Did you actually read my post? I am NOT claiming that Housing downturns cause recessions. However Housing  downturns do lead recessions, that doesn't mean they cause them, but they are a good indicator of coming recessions.


----------



## wayneL (27 October 2007)

dhukka said:


> Kiwi,
> 
> Did you actually read my post? I am NOT claiming that Housing downturns cause recessions. However Housing  downturns do lead recessions, that doesn't mean they cause them, but they are a good indicator of coming recessions.




Also, economists like to give a single "cause" for a particular recession, so they can label it and pigeon-hole it to suit their favourite economic theory. 

However these "causes" may be nothing more than another symptom. I reckon, you could trace it all back to the expansion and contraction of credit, in most cases. The expansion of credit and inevitable malinvestment that follows will just manifest itself in different ways.

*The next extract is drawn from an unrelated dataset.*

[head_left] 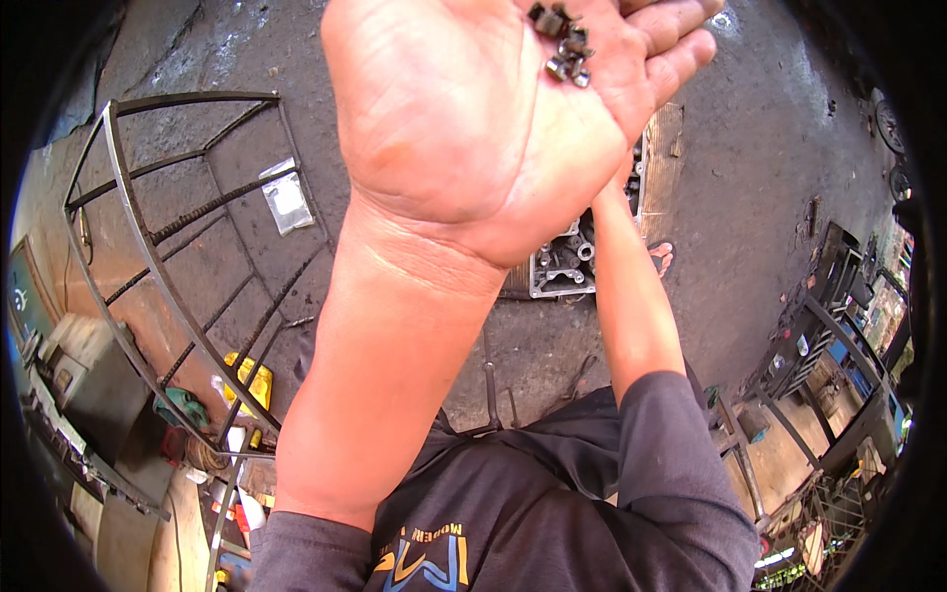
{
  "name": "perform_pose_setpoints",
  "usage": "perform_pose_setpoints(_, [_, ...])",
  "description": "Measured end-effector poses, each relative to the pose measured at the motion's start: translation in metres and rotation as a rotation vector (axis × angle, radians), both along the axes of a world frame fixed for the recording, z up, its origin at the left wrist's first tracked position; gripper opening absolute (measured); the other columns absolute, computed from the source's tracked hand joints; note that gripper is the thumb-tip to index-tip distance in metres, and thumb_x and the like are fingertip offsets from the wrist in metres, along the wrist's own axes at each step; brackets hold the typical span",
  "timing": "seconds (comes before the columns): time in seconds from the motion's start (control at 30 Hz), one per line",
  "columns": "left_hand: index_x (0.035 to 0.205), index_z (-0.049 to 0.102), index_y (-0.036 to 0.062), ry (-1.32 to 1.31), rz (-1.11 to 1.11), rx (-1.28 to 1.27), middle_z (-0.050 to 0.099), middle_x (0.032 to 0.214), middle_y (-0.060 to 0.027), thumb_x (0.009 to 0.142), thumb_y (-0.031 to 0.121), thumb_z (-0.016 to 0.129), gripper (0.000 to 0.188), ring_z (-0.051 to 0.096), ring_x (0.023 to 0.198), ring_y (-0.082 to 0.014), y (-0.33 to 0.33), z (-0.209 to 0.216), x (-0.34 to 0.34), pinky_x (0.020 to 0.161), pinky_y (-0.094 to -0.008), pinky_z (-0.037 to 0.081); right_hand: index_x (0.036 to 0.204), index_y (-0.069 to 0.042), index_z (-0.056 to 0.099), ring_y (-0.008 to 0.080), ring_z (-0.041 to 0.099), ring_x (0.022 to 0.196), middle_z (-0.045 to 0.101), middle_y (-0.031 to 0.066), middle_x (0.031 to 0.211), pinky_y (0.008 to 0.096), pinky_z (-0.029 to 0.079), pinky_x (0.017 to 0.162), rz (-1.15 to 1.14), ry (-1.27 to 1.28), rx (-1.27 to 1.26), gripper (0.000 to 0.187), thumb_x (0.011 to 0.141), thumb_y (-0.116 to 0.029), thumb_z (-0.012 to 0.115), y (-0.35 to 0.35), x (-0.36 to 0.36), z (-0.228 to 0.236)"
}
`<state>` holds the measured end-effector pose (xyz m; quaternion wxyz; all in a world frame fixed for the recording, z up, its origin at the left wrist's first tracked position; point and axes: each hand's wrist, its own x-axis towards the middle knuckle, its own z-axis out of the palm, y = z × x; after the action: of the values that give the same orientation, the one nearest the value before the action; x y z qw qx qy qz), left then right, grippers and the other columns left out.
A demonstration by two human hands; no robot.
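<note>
Stained grey concrete floor (769,148), bent rebar frame (148,247) left, cluttered metal racks (838,365) right.

Clear plastic bag (286,195): small, flat, rectangular, with a whitish sheen, lying on the dark concrete floor (750,168) behind the bars of a metal frame (148,247). Yellow container (247,383): boxy (partly hidden by the frame), lower left, beside a teal object (182,405).
</note>
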<state>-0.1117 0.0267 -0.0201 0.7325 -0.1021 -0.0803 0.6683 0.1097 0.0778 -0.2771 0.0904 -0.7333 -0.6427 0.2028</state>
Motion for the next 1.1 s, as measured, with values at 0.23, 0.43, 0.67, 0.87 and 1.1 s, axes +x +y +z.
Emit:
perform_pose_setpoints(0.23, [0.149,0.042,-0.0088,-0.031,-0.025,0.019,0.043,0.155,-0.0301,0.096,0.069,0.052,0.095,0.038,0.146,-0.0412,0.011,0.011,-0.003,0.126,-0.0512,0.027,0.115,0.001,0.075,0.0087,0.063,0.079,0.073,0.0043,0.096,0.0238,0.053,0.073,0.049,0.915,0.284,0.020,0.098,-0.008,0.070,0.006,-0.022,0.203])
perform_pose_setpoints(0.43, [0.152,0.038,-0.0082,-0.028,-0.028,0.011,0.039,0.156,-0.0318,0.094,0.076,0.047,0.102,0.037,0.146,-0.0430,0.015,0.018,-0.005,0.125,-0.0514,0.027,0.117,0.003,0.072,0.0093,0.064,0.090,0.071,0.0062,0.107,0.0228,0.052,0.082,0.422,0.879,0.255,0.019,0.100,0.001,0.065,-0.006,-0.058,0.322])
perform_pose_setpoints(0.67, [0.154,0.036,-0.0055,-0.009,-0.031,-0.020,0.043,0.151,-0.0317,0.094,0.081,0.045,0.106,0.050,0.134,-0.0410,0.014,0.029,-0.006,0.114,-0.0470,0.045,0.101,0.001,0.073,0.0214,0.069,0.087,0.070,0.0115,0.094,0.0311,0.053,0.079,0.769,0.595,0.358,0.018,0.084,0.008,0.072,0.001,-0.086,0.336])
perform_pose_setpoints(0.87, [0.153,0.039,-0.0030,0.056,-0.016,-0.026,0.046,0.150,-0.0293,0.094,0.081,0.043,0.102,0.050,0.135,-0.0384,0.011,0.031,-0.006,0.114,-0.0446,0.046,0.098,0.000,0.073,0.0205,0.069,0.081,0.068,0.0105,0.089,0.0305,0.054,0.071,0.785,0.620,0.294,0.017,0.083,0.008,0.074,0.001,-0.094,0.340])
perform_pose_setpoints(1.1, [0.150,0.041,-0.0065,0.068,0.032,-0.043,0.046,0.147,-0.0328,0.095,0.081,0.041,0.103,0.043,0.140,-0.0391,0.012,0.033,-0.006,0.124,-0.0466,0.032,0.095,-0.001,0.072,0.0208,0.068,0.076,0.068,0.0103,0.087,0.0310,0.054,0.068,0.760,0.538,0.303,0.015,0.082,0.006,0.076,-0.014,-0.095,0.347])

Credit contraction inevitably follows, but may just need a "catalyst" to tip it over the edge. But the root of any recession is still a credit bubble.


----------



## robots (27 October 2007)

wayneL said:


> Overseas property markets are looking absolutely dreadful... and it has only just started.
> 
> Over the next 3-5 years a lot of things may or may not play out.
> 
> ...



Hello,

maybe 1yr, 5yr or never to occur

credit crunch phase I came and went, its like people have an eternal flame for total destruction

why are people so jaded about current situation, please explain

thankyou

robots


----------



## wayneL (27 October 2007)

robots said:


> credit crunch phase I came *and went*,



No it didn't. It's still very much in play, there is just very little in the news about it. Talk to the credit market boys and poo is still flying off the propeller blades.

The public are just being treat like mushrooms.


----------



## YChromozome (27 October 2007)

Stan 101 said:


> Nailplates are the little things that hold timber together for roof, floor and wall structures. Sales have dropped 70% in Florida over the last 12 months.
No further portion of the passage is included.